Exercise description:
When you reach the line containing "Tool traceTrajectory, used" in the entries below, begin reproducing lines exactly, and stop once the line containing "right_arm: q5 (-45" is done.

Records for this exercise:
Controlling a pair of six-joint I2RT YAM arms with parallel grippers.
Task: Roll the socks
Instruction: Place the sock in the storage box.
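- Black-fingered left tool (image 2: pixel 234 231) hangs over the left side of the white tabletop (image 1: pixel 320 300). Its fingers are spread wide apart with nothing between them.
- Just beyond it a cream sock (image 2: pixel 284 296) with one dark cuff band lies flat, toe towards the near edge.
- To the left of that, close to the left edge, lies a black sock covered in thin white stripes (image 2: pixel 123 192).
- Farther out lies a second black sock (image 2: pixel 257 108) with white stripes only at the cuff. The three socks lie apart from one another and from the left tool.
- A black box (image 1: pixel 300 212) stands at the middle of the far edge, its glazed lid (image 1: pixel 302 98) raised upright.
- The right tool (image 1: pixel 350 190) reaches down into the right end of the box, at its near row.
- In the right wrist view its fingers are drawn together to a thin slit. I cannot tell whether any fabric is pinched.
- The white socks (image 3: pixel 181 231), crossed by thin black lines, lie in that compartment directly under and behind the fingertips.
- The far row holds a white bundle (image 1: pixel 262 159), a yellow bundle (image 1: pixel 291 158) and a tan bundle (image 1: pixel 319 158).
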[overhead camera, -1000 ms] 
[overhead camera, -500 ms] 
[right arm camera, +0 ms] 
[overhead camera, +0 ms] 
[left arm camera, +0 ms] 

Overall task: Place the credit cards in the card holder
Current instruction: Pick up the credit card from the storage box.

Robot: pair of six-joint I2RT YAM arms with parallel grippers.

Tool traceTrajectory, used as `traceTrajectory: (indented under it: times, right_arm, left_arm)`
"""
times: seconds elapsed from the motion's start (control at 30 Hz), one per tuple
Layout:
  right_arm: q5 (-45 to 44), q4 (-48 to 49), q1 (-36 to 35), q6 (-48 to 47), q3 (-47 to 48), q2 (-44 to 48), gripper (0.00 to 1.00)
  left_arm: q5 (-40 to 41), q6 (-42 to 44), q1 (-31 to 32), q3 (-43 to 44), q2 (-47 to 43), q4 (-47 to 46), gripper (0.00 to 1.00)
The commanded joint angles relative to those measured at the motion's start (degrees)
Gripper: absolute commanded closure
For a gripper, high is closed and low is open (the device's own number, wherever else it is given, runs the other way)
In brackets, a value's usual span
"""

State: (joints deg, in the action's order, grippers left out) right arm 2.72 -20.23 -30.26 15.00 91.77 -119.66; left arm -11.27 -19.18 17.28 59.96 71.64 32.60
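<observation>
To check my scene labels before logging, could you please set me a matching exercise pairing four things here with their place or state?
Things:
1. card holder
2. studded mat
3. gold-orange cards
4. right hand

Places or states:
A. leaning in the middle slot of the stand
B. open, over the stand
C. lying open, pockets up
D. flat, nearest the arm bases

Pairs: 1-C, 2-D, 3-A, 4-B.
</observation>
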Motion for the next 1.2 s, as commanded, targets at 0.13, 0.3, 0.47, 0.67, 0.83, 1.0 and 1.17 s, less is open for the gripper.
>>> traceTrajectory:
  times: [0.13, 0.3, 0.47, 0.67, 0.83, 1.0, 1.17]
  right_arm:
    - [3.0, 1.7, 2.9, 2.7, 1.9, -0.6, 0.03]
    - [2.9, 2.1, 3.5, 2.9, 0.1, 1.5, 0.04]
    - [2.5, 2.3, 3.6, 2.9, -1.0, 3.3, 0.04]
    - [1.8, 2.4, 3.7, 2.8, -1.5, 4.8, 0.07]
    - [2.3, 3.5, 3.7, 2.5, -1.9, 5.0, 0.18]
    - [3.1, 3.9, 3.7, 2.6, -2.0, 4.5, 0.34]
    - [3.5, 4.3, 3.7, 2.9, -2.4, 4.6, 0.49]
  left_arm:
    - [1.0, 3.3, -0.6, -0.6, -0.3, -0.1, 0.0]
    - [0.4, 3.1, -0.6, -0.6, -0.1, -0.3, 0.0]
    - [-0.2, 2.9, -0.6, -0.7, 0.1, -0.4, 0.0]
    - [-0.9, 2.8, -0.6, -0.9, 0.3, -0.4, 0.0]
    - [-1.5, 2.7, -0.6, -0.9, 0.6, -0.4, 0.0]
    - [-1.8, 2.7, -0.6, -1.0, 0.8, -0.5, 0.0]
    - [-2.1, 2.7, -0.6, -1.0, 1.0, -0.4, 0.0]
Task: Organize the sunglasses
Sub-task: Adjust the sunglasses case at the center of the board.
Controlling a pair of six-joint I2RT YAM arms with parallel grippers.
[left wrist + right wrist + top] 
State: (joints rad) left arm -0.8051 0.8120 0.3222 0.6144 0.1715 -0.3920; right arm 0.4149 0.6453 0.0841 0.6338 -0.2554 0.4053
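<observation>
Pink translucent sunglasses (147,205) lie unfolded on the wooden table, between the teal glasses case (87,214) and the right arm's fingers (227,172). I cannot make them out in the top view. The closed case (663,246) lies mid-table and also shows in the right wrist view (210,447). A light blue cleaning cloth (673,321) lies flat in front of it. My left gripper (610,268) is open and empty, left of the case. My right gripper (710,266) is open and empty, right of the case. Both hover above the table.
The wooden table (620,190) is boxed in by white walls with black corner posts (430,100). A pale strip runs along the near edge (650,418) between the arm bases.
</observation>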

Solution to this task:
Tool traceTrajectory, used as `traceTrajectory: (indented under it: times, right_arm, left_arm)`
"""
times: seconds elapsed from the motion's start (control at 30 Hz), one per tuple
Layout:
  right_arm: q5 (-45 to 44), q4 (-48 to 49), q1 (-36 to 35), q6 (-48 to 47), q3 (-47 to 48), q2 (-44 to 48), gripper (0.00 to 1.00)

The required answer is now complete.